**Your goal**: Return the data in full, exactly as it was written.

**Information provided**:

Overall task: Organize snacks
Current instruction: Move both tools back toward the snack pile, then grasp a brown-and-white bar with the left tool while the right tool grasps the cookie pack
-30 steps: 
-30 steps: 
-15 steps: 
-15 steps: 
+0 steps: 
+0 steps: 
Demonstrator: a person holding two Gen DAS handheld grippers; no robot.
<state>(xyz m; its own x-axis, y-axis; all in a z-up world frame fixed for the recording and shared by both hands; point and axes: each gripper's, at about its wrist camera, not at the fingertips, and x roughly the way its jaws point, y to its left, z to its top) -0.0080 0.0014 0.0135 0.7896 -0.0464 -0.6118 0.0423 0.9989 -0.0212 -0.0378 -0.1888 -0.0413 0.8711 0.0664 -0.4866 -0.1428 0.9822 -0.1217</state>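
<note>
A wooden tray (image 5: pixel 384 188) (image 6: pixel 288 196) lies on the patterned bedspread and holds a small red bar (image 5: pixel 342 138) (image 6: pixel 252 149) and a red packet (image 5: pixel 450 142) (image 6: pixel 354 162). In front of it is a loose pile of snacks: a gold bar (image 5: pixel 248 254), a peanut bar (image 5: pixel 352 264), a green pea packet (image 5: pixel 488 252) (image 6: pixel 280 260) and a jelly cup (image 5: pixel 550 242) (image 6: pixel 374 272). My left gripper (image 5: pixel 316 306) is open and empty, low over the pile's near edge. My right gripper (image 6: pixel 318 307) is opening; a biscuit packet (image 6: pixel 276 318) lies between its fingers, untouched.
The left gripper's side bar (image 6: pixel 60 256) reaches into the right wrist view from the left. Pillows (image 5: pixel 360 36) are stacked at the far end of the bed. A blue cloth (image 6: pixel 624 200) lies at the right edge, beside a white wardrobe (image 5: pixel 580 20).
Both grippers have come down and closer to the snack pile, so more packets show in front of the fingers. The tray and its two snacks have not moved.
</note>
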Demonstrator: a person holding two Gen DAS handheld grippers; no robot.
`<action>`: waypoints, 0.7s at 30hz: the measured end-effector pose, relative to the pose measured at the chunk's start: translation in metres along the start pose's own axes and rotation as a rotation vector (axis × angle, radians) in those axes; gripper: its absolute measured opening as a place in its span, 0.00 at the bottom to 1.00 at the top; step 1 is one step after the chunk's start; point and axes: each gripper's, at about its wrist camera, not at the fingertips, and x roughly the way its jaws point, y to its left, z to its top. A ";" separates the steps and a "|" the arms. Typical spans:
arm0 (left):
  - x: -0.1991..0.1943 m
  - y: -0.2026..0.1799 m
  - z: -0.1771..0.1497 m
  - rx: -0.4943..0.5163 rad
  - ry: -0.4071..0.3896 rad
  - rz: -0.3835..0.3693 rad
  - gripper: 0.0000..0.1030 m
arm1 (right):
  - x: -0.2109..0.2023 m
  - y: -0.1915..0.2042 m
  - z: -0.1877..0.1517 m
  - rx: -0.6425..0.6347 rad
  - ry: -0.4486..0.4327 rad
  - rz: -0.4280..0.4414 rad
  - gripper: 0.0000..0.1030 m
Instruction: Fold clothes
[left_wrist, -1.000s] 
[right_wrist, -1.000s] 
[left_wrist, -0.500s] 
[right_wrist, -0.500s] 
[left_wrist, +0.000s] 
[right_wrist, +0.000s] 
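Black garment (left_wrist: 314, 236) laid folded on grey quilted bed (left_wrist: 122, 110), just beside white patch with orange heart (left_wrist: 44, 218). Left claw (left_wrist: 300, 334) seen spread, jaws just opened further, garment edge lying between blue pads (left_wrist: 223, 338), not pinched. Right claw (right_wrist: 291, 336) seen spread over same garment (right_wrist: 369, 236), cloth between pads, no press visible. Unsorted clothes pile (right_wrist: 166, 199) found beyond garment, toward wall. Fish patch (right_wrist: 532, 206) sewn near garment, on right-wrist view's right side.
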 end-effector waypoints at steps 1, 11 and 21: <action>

**Answer section**:
Overall task: Organize snacks
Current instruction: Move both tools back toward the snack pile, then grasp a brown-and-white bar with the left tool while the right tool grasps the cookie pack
-30 steps: 
-30 steps: 
-15 steps: 
-15 steps: 
+0 steps: 
+0 steps: 
Demonstrator: a person holding two Gen DAS handheld grippers; no robot.
<state>(xyz m; its own x-axis, y-axis; all in a z-up world frame fixed for the recording and shared by both hands; point and axes: each gripper's, at about its wrist camera, not at the fingertips, and x roughly the way its jaws point, y to its left, z to its top) -0.0080 0.0014 0.0135 0.7896 -0.0464 -0.6118 0.0423 0.9989 -0.0212 -0.0378 -0.1888 -0.0413 0.8711 0.0664 -0.4866 -0.1428 0.9822 -0.1217</state>
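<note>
A wooden tray (image 5: pixel 384 188) (image 6: pixel 288 196) lies on the patterned bedspread and holds a small red bar (image 5: pixel 342 138) (image 6: pixel 252 149) and a red packet (image 5: pixel 450 142) (image 6: pixel 354 162). In front of it is a loose pile of snacks: a gold bar (image 5: pixel 248 254), a peanut bar (image 5: pixel 352 264), a green pea packet (image 5: pixel 488 252) (image 6: pixel 280 260) and a jelly cup (image 5: pixel 550 242) (image 6: pixel 374 272). My left gripper (image 5: pixel 316 306) is open and empty, low over the pile's near edge. My right gripper (image 6: pixel 318 307) is opening; a biscuit packet (image 6: pixel 276 318) lies between its fingers, untouched.
The left gripper's side bar (image 6: pixel 60 256) reaches into the right wrist view from the left. Pillows (image 5: pixel 360 36) are stacked at the far end of the bed. A blue cloth (image 6: pixel 624 200) lies at the right edge, beside a white wardrobe (image 5: pixel 580 20).
Both grippers have come down and closer to the snack pile, so more packets show in front of the fingers. The tray and its two snacks have not moved.
</note>
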Demonstrator: a person holding two Gen DAS handheld grippers; no robot.
`<action>`: waypoints, 0.7s at 30hz: the measured end-effector pose, relative to the pose measured at the chunk's start: translation in metres along the start pose's own axes and rotation as a rotation vector (axis × angle, radians) in those axes; gripper: its absolute measured opening as a place in its span, 0.00 at the bottom to 1.00 at the top; step 1 is one step after the chunk's start; point and axes: each gripper's, at about its wrist camera, not at the fingertips, and x roughly the way its jaws point, y to its left, z to its top. A ";" separates the steps and a "|" the arms. Typical spans:
arm0 (left):
  - x: -0.1991..0.1943 m
  - y: -0.2026..0.1799 m
  - z: -0.1771..0.1497 m
  - rx: -0.4943..0.5163 rad
  - ry: -0.4071..0.3896 rad
  - rz: -0.3835..0.3693 rad
  - gripper: 0.0000..0.1030 m
arm1 (right):
  - x: -0.2109..0.2023 m
  - y: -0.1915..0.2042 m
  - z: -0.1877..0.1517 m
  - rx: -0.6425..0.6347 rad
  - ry: -0.4486..0.4327 rad
  - rz: -0.4280..0.4414 rad
  - gripper: 0.0000..0.1030 m
Instruction: Fold clothes
[left_wrist, -1.000s] 
[right_wrist, -1.000s] 
[left_wrist, -0.500s] 
[right_wrist, -0.500s] 
[left_wrist, +0.000s] 
[right_wrist, +0.000s] 
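Black garment (left_wrist: 314, 236) laid folded on grey quilted bed (left_wrist: 122, 110), just beside white patch with orange heart (left_wrist: 44, 218). Left claw (left_wrist: 300, 334) seen spread, jaws just opened further, garment edge lying between blue pads (left_wrist: 223, 338), not pinched. Right claw (right_wrist: 291, 336) seen spread over same garment (right_wrist: 369, 236), cloth between pads, no press visible. Unsorted clothes pile (right_wrist: 166, 199) found beyond garment, toward wall. Fish patch (right_wrist: 532, 206) sewn near garment, on right-wrist view's right side.
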 end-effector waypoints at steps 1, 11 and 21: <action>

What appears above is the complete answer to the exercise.